*WORK REQUIRED:* Your answer must be the lines from the first one in the material through the line with "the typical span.", retyped exactly and with no pictures.

*DATASET ENTRIES:*
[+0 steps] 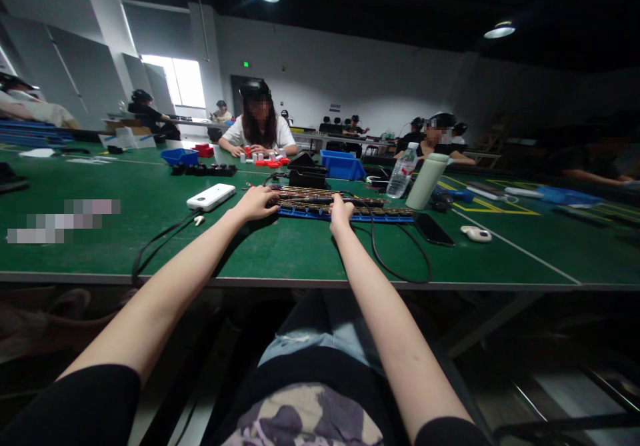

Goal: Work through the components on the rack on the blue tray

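A long blue rack (370,218) lies across the table, with rows of thin copper-coloured and dark strips on it. My left hand (259,204) rests at its left end, fingers stretched out over the edge of the strips. Over the rack's middle, my right hand (342,211) is closed around a slim black tool (320,199) that points left. A black cable (376,249) loops on the table to the right of that hand. The tool's tip and exact kind are too small to make out.
Left of the rack lies a white power bank (211,197). A black box (306,171) and blue bin (343,165) stand behind. To the right are a water bottle (401,171), green flask (427,181), phone (434,229) and earbud case (476,234). A person (260,126) sits opposite.
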A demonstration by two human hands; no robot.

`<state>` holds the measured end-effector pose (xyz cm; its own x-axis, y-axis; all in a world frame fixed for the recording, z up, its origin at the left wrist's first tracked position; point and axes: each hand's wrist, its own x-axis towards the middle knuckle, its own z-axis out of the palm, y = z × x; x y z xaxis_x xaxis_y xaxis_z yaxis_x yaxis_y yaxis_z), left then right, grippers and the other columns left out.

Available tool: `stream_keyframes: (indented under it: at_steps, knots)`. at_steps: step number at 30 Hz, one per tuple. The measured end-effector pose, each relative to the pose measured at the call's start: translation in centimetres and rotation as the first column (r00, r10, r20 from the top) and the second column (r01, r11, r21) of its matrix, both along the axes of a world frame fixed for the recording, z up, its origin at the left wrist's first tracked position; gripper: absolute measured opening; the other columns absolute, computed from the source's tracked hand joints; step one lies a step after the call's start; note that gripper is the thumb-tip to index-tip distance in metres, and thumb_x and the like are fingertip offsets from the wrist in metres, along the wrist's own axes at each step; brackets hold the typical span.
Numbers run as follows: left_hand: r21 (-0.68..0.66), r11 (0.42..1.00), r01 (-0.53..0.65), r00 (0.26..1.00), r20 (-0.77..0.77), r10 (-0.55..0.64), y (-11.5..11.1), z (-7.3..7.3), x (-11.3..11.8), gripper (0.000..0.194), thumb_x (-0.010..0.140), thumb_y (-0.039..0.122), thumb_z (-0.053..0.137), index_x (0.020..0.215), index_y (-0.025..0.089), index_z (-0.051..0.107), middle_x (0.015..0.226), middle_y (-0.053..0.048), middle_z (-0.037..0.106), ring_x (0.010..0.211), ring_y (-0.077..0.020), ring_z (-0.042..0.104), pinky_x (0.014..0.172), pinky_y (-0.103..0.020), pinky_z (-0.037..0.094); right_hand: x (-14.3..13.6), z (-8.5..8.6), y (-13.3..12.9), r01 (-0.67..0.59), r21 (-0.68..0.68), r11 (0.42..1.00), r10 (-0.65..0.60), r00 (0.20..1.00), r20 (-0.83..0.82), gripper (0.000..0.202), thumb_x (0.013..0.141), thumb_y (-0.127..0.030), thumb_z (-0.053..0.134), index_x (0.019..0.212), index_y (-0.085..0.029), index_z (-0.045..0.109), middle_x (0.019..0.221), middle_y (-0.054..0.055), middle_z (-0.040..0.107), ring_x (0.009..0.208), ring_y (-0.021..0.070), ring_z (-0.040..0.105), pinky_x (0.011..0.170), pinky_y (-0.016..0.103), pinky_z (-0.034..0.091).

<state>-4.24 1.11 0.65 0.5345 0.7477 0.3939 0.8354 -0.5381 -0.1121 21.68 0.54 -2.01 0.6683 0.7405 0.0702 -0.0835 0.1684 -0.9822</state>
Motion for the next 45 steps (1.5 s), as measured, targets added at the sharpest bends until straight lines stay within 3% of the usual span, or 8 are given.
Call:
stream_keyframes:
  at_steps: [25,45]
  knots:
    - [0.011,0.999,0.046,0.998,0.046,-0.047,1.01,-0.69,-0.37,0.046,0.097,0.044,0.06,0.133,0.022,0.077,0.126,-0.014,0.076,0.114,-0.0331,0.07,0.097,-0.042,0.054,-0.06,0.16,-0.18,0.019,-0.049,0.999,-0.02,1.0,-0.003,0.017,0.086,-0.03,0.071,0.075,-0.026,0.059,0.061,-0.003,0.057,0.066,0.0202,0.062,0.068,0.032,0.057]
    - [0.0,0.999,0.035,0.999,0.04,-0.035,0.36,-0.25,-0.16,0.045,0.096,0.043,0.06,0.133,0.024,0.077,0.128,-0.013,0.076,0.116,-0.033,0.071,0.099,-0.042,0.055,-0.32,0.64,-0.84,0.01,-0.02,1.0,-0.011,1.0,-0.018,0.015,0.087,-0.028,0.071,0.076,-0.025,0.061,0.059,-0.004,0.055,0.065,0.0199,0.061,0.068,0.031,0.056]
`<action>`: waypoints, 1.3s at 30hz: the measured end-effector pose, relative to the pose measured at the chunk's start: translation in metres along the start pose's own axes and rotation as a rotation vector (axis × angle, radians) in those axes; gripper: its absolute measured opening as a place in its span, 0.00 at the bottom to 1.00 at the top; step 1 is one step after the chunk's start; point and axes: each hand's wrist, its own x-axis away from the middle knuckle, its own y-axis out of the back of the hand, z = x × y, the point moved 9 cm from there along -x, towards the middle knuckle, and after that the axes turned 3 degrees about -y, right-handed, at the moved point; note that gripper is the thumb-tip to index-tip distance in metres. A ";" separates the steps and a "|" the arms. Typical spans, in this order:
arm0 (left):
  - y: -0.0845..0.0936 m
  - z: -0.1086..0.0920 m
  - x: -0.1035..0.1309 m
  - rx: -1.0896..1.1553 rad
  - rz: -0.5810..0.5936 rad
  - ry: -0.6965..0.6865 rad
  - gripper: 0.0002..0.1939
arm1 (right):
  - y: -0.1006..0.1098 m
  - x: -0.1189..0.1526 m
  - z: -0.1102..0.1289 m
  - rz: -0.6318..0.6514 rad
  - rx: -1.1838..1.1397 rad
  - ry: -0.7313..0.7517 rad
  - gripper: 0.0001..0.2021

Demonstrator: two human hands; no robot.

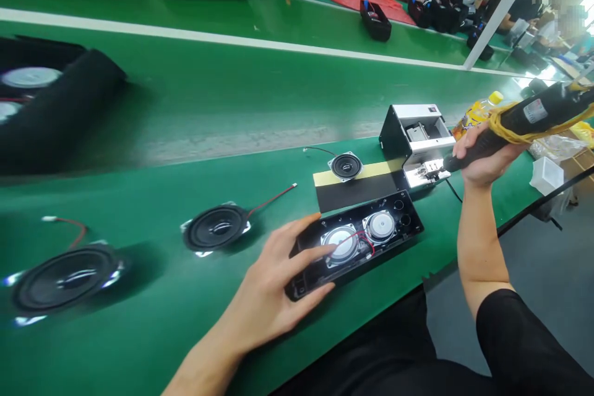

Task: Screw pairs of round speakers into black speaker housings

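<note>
My left hand (278,266) grips the left end of an open black speaker housing (385,252), thumb along the near side and fingers over the far side. Its index finger rests by one of two round speaker drivers (382,226) seated inside, with red wires between them. In my right hand (487,161) is a black electric screwdriver (547,112) with a yellow cord wound around it. Its tip points down at the front of a screw feeder (413,112); whether it touches a screw there is too small to tell.
Loose speakers with wires lie on the green bench: one (346,167) by a black-and-yellow strip (357,192), others (216,227) to the left. A yellow-capped bottle (477,114) stands behind the screwdriver. Beyond runs a green conveyor (241,93) bearing another housing (69,105). People work far right.
</note>
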 end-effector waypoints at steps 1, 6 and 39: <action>0.000 0.000 0.000 0.004 -0.004 -0.005 0.18 | 0.000 0.001 -0.002 0.005 -0.013 -0.008 0.40; -0.001 0.001 0.001 0.002 0.005 -0.003 0.18 | -0.001 0.004 -0.002 0.045 -0.095 0.014 0.37; 0.001 0.002 0.001 -0.003 -0.032 -0.030 0.18 | 0.002 -0.002 -0.002 0.028 -0.084 0.019 0.43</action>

*THE COMPLETED TASK:*
[+0 steps] 

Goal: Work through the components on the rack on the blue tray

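A long blue rack (370,218) lies across the table, with rows of thin copper-coloured and dark strips on it. My left hand (259,204) rests at its left end, fingers stretched out over the edge of the strips. Over the rack's middle, my right hand (342,211) is closed around a slim black tool (320,199) that points left. A black cable (376,249) loops on the table to the right of that hand. The tool's tip and exact kind are too small to make out.
Left of the rack lies a white power bank (211,197). A black box (306,171) and blue bin (343,165) stand behind. To the right are a water bottle (401,171), green flask (427,181), phone (434,229) and earbud case (476,234). A person (260,126) sits opposite.
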A demonstration by two human hands; no robot.

`<state>` holds the measured end-effector pose (xyz cm; its own x-axis, y-axis; all in a world frame fixed for the recording, z up, its origin at the left wrist's first tracked position; point and axes: each hand's wrist, its own x-axis towards the middle knuckle, its own z-axis out of the palm, y = z × x; x y z xaxis_x xaxis_y xaxis_z yaxis_x yaxis_y yaxis_z), left then right, grippers and the other columns left out.

Available tool: `stream_keyframes: (indented under it: at_steps, knots)`. at_steps: step number at 30 Hz, one per tuple. The measured end-effector pose, each relative to the pose measured at the call's start: translation in centimetres and rotation as the first column (r00, r10, r20 from the top) and the second column (r01, r11, r21) of its matrix, both along the axes of a world frame fixed for the recording, z up, its origin at the left wrist's first tracked position; gripper: absolute measured opening; the other columns absolute, computed from the source's tracked hand joints; step one lies a step after the call's start; note that gripper is the thumb-tip to index-tip distance in metres, and thumb_x and the like are fingertip offsets from the wrist in metres, along the wrist's own axes at each step; brackets hold the typical span.

No more work is required for the exercise.